3. I understand artists, timelines, and the creative process.

Working in festivals, venues, and artist marketing taught me how to collaborate with artists, managers, agents, designers, and press teams. I’ve promoted shows, coordinated marketing rollouts, and worked on deadlines where creativity and logistics have to meet.

4. I’m organized, proactive, and deeply detail-driven.

Color-coded systems, structured workflows, to-do lists, clean digital files, updated spreadsheets — this is how I operate naturally. I thrive in the fast-paced, shifting environments where artist teams live.

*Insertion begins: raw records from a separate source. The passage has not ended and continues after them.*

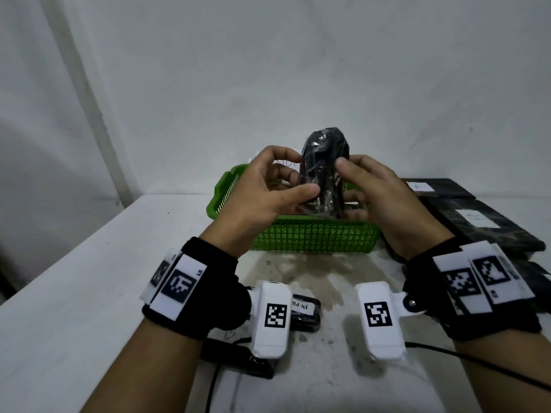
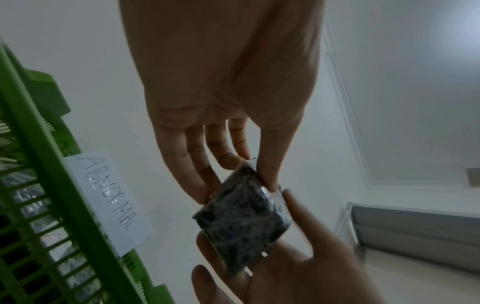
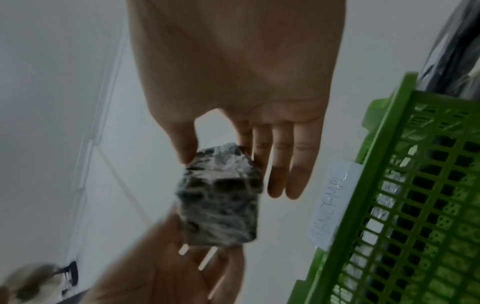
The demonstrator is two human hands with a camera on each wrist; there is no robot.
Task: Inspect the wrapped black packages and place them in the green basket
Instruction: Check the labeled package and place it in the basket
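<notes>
A black package (image 1: 323, 171) wrapped in clear film stands upright between both hands, above the green basket (image 1: 313, 236). My left hand (image 1: 268, 189) pinches its left side between thumb and fingers. My right hand (image 1: 372, 192) grips its right side, thumb in front. In the left wrist view the package (image 2: 241, 218) sits at the fingertips of the left hand (image 2: 223, 148), with the right hand (image 2: 298, 267) below it. The right wrist view shows the package (image 3: 221, 199) blurred, pinched by the right hand (image 3: 233, 144), beside the basket (image 3: 405, 205).
Flat black wrapped packages (image 1: 474, 216) with white labels lie stacked at the right of the white table (image 1: 74, 293). A white label reading ABNORMAL (image 2: 109, 199) hangs on the basket's far wall. A small black labelled item (image 1: 305, 311) and cables lie near the front.
</notes>
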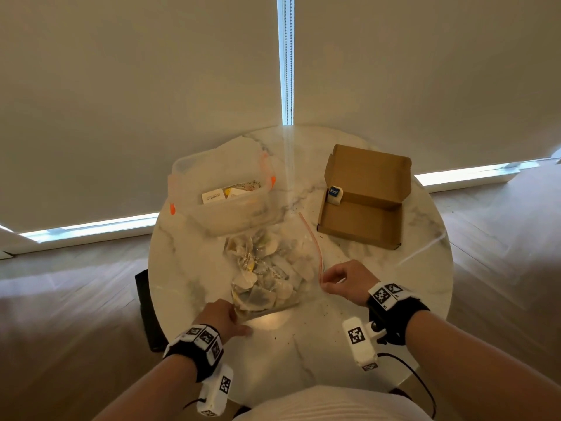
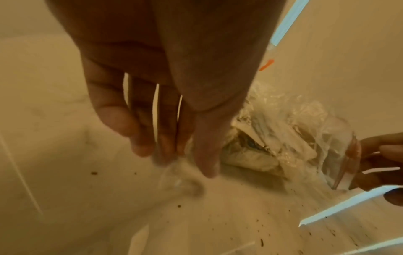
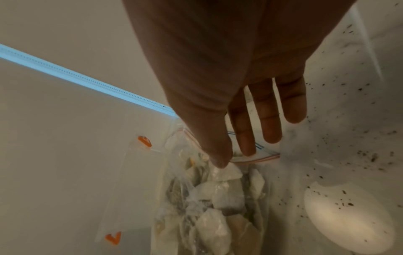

5. I bring empathy, clear communication, and a service-first mindset.

Whether I’m explaining a contract, delivering sensitive financial information, coordinating a team, or keeping an artist grounded and informed, I’m steady, calm, and thoughtful in how I communicate.

6. Above all, I love the artist-first side of the industry.

Helping someone build a life and career out of music is the part of the industry that inspires me most. I love the blend of creativity and structure, and I’m at my best when I get to keep an artist’s world organized so they can focus on the music.


In short: I’m the person who keeps everything running, every detail accurate, every project on track, and every team aligned, while always advocating for the artist at the center. That’s exactly what I hope to bring to my next role.